• **Your assignment**
A verbatim repeat of the lines below is required, with the pictures removed.
=-=-=-=-=
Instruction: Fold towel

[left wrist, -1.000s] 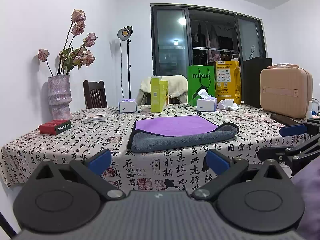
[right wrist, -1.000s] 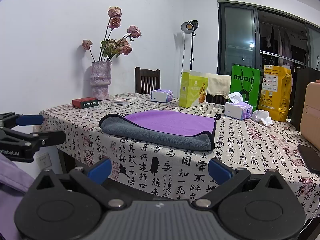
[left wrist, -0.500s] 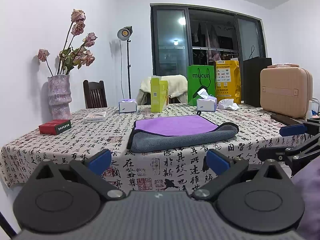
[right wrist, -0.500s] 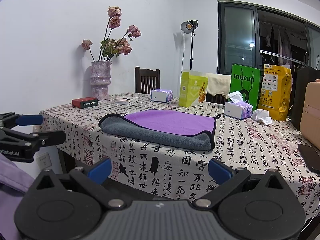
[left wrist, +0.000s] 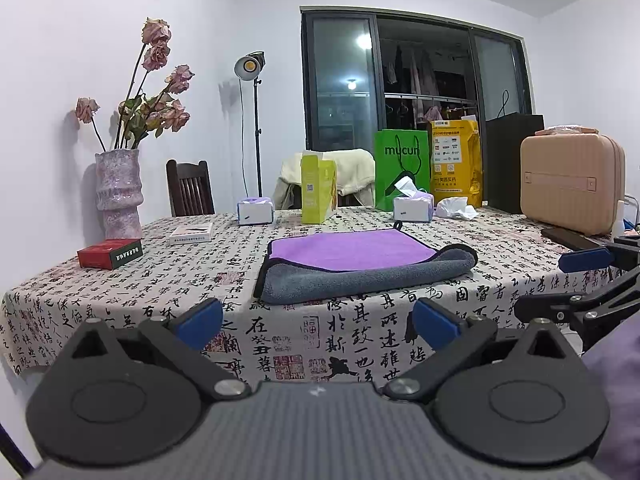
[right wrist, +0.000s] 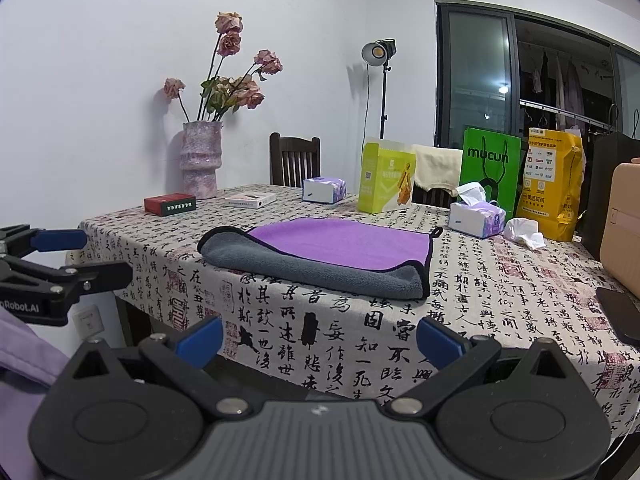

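Note:
A purple and grey towel (left wrist: 360, 262) lies folded on the table near its front edge; its grey side wraps over the near fold. It also shows in the right wrist view (right wrist: 328, 254). My left gripper (left wrist: 318, 322) is open and empty, held in front of the table edge, short of the towel. My right gripper (right wrist: 318, 338) is open and empty, also off the table's front edge. Each gripper shows at the side of the other's view: the right gripper (left wrist: 576, 280) and the left gripper (right wrist: 68, 256).
The table (left wrist: 200, 280) has a calligraphy-print cloth. On it stand a vase of dried roses (left wrist: 118, 196), a red box (left wrist: 110, 254), tissue boxes (left wrist: 412, 208), a yellow-green carton (left wrist: 318, 192), shopping bags (left wrist: 402, 168) and a beige case (left wrist: 572, 184). A chair (left wrist: 190, 188) stands behind.

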A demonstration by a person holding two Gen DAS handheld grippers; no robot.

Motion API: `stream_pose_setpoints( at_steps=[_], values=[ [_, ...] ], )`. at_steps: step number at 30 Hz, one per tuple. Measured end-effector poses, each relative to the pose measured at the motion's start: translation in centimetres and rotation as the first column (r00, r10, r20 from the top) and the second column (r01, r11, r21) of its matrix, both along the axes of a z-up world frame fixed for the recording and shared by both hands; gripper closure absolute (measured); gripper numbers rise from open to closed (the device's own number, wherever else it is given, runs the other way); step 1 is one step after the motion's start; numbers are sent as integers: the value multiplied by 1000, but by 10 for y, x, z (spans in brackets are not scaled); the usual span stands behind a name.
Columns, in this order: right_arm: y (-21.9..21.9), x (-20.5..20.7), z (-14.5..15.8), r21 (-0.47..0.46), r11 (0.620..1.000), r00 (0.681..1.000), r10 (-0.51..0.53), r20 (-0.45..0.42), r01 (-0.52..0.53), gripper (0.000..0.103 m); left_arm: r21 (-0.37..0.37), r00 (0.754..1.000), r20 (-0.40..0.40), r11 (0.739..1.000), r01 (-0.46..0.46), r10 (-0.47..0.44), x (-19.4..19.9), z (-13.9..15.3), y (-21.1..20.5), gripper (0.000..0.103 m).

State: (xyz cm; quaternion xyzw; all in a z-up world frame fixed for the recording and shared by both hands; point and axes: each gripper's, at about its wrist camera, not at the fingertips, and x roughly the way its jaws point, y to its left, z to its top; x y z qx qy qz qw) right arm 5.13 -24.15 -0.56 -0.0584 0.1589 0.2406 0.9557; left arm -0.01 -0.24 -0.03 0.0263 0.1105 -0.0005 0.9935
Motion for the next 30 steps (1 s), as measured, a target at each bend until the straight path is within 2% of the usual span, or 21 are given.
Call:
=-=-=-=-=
• **Output of the task**
Instruction: Fold towel

[left wrist, -1.000s] 
[right wrist, -1.000s] 
[left wrist, -0.500s] 
[right wrist, -0.500s] 
[left wrist, +0.000s] 
[right wrist, +0.000s] 

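Note:
A purple and grey towel (left wrist: 360, 262) lies folded on the table near its front edge; its grey side wraps over the near fold. It also shows in the right wrist view (right wrist: 328, 254). My left gripper (left wrist: 318, 322) is open and empty, held in front of the table edge, short of the towel. My right gripper (right wrist: 318, 338) is open and empty, also off the table's front edge. Each gripper shows at the side of the other's view: the right gripper (left wrist: 576, 280) and the left gripper (right wrist: 68, 256).
The table (left wrist: 200, 280) has a calligraphy-print cloth. On it stand a vase of dried roses (left wrist: 118, 196), a red box (left wrist: 110, 254), tissue boxes (left wrist: 412, 208), a yellow-green carton (left wrist: 318, 192), shopping bags (left wrist: 402, 168) and a beige case (left wrist: 572, 184). A chair (left wrist: 190, 188) stands behind.
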
A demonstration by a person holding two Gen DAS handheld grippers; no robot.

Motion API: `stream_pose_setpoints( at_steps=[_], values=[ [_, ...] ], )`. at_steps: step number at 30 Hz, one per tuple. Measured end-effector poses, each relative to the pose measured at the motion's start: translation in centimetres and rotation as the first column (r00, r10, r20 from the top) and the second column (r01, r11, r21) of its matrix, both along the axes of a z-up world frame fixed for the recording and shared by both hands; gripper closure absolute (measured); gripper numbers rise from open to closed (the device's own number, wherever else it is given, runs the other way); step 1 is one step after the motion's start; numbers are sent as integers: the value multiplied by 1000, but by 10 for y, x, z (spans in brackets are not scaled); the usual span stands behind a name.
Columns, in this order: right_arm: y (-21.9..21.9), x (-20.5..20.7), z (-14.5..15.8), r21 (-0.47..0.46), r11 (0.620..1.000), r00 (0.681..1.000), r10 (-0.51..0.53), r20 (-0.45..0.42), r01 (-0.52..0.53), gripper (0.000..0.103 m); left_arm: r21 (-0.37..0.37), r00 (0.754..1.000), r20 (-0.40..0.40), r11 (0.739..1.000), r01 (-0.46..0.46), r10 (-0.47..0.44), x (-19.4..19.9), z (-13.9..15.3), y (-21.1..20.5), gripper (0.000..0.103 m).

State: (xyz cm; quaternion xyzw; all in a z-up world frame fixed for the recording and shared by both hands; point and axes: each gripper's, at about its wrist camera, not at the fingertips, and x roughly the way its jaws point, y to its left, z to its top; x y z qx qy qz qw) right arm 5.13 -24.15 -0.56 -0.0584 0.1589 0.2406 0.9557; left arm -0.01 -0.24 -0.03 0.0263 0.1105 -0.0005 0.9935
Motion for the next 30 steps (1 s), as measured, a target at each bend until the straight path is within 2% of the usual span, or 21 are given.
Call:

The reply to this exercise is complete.